● Work to be completed
From the entries below, copy exactly the lines from the one that contains "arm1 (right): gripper" through the one that contains "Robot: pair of", both included, and only those.

● Exercise data
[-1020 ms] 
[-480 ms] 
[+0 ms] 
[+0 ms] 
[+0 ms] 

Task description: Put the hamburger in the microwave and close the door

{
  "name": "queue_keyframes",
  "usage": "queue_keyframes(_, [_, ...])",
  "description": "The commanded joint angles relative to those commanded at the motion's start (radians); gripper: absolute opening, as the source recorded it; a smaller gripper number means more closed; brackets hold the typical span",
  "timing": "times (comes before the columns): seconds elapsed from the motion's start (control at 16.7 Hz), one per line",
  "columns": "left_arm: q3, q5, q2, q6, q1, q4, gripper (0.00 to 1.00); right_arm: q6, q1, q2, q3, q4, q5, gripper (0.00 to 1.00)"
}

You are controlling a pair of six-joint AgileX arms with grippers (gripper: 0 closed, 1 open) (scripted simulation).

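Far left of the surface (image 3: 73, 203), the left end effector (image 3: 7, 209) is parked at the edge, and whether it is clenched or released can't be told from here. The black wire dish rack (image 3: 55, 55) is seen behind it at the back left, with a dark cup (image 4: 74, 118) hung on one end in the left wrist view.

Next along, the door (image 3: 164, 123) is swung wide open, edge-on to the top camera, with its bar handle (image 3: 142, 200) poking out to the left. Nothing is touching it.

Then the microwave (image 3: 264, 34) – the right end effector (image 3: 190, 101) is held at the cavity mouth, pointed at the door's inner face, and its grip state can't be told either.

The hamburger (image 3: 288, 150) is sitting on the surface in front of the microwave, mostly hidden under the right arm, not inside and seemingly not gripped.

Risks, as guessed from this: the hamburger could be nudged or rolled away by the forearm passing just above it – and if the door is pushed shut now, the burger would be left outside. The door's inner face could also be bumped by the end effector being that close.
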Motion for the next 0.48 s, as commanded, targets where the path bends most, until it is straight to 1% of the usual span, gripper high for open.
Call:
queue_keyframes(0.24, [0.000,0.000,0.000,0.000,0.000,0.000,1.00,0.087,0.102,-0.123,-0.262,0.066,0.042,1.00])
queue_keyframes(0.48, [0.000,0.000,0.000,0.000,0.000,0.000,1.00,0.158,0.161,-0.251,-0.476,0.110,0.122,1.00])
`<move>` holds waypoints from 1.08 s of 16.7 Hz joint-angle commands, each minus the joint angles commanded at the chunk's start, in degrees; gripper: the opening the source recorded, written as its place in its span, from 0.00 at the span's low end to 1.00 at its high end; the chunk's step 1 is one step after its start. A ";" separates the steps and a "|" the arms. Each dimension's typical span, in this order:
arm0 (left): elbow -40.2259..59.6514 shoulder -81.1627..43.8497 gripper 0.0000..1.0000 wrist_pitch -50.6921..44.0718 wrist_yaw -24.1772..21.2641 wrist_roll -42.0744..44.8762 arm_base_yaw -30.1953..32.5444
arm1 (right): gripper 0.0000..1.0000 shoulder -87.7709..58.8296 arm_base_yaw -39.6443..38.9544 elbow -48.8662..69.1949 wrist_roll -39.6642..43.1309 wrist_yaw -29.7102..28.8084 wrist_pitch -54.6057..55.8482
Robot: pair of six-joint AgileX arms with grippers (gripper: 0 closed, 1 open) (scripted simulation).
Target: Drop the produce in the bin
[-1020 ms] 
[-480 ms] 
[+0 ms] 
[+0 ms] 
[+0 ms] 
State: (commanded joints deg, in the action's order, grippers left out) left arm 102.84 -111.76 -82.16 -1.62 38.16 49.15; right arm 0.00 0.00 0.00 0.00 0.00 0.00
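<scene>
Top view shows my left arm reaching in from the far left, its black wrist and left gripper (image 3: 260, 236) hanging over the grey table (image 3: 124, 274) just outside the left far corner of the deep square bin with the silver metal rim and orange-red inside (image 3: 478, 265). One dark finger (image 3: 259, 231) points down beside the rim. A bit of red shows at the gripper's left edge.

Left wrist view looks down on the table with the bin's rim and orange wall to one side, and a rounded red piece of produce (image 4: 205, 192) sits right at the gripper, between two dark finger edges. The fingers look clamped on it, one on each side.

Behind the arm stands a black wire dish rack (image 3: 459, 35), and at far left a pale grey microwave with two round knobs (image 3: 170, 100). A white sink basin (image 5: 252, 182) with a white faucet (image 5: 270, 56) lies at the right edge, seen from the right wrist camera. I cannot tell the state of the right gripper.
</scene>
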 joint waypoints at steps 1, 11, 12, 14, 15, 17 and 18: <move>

● Answer for the task
arm1 (right): gripper 0.0000..1.0000 shoulder -87.7709..58.8296 arm_base_yaw -39.6443..38.9544 elbow -48.8662..69.1949 wrist_roll -39.6642..43.1309 wrist_yaw -29.7102..28.8084 wrist_pitch -54.6057..55.8482
Robot: pair of six-joint AgileX arms with grippers (gripper: 0 closed, 1 open) (scripted simulation).

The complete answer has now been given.